За городом ему предложили сесть, он ругался, но шагал. У часовни снял сапоги, а на полдороге начал отставать. Ветров подвез его на Робеевой лошади и сдал на поруки в повозку...
С медтехникумом связь началась по комсомольской линии — эскадронной группы с ячейкой медтехникума. Сначала не ладилось. Для укрепления связи комсомолки поставили эскадрону спектакль. После спектакля — танцы. На вальс пошли от эскадрона только трое: Хитрович, лекпом и писарь. Заиграли падеспань.
Опять только трое.
— Чего не пляшете? — обратился военком к толпившимся в стороне красноармейцам. — Смелее, а то, что же, они будут полы топтать, а вы мыть! Тогда я кончу.
— Не умеем мы эти, — хмурясь, ответили красноармейцы. — Кабы кадриль или русскую, тогда бы...
Шерстеников побежал к медичкам договариваться. Те заспорили, однако на кадриль пошли. Балмейстер, как называли медички Хитровича, поставил пары одну против другой, гармонист развел «первую», и шеренги поплыли одна другой навстречу. «Вторая» — веселее, а уж в «третью» — «Во взводе были мы» — красноармейцы крутились с дробным приплясом, как в деревне. Ковалев ходил гоголем, подсвистывал, пока шла к нему девушка, успевал хлопнуть ладонями по голенищу и по сложенным трубкой губам.
— Э-эх, ты-ы! Ходи-и!.. — он, полный молодого кипевшего озорства, сам не заметив, с оттяжкой хлопнул одну медичку по заду.
Она резко взвизгнула, вырвалась из круга пляшущих и убежала. Танцы сломались и потухли. Почти все медички ушли из эскадрона сейчас же.
Красноармейцы с раскрытыми ртами провожали разбегавшихся медичек.
— Вот те на!.. Ее нарошно, а она уж... — бормотал смущенный Ковалев. — Кабы знал, так никогда бы... И взяться-то не за что, туда же сбрендила!
— А тебя взяло, — сердился Миронов. — Можно было тихонько.
— Так... ить... рази знашь?
— В суд может подать, — предложил один.
— В суд-то не подаст, а вот к нам-то больше не жди.
Обсуждая событие, красноармейцы строили всевозможные предположения и наконец поругались.
— А плевать нам на них, — говорили одни. — Привели каких-то, они и ломаются... Могут не ходить, не больно жалко, мы тоже не пойдем.

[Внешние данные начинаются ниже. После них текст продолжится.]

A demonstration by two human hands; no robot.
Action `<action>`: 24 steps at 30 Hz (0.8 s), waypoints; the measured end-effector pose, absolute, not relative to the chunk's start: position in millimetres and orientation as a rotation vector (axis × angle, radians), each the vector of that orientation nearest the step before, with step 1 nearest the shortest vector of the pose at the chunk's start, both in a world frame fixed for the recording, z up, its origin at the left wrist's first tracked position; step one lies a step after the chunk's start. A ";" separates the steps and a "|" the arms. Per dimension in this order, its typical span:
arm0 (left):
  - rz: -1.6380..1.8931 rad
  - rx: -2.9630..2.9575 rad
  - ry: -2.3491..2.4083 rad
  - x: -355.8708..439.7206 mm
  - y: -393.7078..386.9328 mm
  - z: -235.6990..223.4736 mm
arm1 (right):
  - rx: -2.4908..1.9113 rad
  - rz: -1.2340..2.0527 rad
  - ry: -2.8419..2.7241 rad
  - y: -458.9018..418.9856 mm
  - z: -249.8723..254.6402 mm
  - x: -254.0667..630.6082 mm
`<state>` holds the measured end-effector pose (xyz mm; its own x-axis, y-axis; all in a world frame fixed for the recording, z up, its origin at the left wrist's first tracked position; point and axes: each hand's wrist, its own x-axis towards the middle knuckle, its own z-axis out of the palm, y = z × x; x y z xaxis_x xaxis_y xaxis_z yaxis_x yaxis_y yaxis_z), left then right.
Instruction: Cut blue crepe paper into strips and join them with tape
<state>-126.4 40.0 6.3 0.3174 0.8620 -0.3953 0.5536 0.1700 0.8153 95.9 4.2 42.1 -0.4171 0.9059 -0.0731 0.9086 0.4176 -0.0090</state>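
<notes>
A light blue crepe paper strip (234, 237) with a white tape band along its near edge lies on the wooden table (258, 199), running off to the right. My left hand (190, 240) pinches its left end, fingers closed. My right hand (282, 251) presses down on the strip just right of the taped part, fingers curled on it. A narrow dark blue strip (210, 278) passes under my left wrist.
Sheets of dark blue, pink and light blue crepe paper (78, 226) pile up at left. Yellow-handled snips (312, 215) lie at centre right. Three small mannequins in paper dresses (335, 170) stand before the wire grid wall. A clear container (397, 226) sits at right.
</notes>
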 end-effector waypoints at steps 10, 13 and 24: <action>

Эка важность: в шутях по заду хлопнули! А она обернулась бы, да сдачу — вот и все.
— Тут дело не простое, — говорил Шерстеников, больше всех перепугавшийся этого случая как компрометирующего комсомол. — Слух может пойти про эскадрон. Охальничают, скажут, там.
В медтехникуме в это время развернулись целые дискуссионные бои. Комсомольская ячейка, с активом медичек из крестьян и рабочих, отбивалась от яростно нападавшей мещанско-интеллигентской прослойки, заявившей, что красноармейцы — хулиганье, дикари, и от них жди чубаровщины. В спор ввязался райком, его отметила газета, и заговорили в других техникумах. По городу поплыла сплетня о разврате, несколько папочек и мамочек демонстративно увели своих дочек из медтехникума с угрозой куда-то и кому-то пожаловаться.
Вопреки всему, комсомольская ячейка техникума готовила концерт. Администрация, струсившая от слухов, не разрешала поставить его в техникуме, и ячейка договорилась с клубом халтуринцев. Перед концертом был поставлен доклад о культурном шефстве над Красной Армией и задачах боевой подготовки эскадрона. На собрании комсомольской группы эскадрона ячейка техникума сделала о своей работе доклад, эскадрон присутствовал на нем полностью. На устраиваемый шефами-халтуринцами субботник в пользу эскадрона пришло больше половины медичек и работало наравне с красноармейцами. В эскадроне медички взяли руководство общеобразовательными кружками и кружком РОКК.
Так началось оживление шефской связи.
Красноармейцы прислушивались, присматривались... А когда вовсе попали в роль учеников у медичек, увидели их совсем в другом свете, тем более, что барышни больше в эскадроне не появлялись, танцы не устраивались, а красноармейцы языки и руки держали на страже. Эскадрон организовал в медтехникуме кружки Осоавиахима, и к концу зимы связь наладилась очень неплохо.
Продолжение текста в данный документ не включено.